▸ **Activity**: Return all the lines below in which the string "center" appears.

Items from a data source:

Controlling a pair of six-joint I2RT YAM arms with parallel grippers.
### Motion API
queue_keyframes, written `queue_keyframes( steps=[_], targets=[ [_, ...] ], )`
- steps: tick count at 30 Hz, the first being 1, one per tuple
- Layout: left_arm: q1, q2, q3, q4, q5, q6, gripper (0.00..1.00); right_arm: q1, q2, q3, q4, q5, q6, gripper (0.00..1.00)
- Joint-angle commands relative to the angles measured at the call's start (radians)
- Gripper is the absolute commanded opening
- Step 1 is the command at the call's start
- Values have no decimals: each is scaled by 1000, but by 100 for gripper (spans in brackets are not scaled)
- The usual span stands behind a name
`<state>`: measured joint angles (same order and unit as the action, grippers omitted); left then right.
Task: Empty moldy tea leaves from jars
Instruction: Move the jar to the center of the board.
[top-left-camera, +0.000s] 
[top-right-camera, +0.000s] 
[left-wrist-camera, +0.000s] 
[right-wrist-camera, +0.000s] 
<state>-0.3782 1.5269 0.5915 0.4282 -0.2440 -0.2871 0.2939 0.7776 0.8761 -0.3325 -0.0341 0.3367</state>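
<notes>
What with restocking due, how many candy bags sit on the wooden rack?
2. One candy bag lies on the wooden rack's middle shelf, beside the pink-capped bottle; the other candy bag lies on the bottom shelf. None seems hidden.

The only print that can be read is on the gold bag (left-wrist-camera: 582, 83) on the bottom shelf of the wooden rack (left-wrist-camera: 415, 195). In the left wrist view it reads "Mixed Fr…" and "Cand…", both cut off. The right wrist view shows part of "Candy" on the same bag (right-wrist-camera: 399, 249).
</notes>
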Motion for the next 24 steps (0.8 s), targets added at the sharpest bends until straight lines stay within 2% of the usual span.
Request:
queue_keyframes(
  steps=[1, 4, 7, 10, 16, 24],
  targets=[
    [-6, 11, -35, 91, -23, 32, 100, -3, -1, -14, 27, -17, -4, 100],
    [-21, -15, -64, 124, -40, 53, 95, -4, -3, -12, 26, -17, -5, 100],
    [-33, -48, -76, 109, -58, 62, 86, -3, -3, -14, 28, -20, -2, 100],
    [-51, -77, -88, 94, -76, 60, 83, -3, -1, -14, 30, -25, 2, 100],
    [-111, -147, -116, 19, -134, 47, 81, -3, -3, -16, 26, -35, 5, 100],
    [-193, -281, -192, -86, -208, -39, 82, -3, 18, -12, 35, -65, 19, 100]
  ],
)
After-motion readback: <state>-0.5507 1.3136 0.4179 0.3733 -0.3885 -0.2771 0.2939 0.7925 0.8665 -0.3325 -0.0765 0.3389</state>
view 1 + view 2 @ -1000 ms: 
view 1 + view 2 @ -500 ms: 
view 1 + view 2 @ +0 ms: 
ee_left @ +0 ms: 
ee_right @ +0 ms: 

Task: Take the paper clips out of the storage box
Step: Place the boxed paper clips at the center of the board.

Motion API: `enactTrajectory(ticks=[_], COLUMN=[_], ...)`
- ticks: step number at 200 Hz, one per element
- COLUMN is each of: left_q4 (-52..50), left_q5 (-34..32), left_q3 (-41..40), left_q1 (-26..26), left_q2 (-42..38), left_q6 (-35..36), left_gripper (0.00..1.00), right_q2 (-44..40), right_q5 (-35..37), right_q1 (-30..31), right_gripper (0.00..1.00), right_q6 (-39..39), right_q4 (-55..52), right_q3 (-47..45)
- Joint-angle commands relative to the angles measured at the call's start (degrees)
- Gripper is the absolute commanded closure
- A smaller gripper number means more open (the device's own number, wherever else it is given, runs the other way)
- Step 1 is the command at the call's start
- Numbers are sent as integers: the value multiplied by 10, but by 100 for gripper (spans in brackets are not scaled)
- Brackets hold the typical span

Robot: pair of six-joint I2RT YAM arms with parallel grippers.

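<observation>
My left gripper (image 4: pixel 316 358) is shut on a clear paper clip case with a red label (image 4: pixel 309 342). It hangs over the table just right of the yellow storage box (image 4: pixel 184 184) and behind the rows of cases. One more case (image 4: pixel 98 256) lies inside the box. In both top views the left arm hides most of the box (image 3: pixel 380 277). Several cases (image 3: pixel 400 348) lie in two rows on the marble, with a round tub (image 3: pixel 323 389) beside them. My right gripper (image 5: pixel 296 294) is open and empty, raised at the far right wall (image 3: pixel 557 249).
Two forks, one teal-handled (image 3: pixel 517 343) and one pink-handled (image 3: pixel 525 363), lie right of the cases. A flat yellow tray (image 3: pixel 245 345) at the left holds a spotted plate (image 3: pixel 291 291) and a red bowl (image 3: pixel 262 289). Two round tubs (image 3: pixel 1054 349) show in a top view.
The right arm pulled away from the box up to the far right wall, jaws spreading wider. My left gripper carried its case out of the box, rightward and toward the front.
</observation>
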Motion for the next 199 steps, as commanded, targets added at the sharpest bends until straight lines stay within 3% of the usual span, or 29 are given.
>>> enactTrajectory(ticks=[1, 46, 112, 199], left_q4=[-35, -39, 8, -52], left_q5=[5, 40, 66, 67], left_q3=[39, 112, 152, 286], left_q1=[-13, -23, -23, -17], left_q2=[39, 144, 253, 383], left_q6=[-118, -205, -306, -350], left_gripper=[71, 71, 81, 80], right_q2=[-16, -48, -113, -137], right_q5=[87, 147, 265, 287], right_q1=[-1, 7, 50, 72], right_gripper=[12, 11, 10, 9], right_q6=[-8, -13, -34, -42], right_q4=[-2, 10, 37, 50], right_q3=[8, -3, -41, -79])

▸ **Task response**:
Instruction: Move the jar to the center of the board.
Step: Place the boxed paper clips at the center of the board.

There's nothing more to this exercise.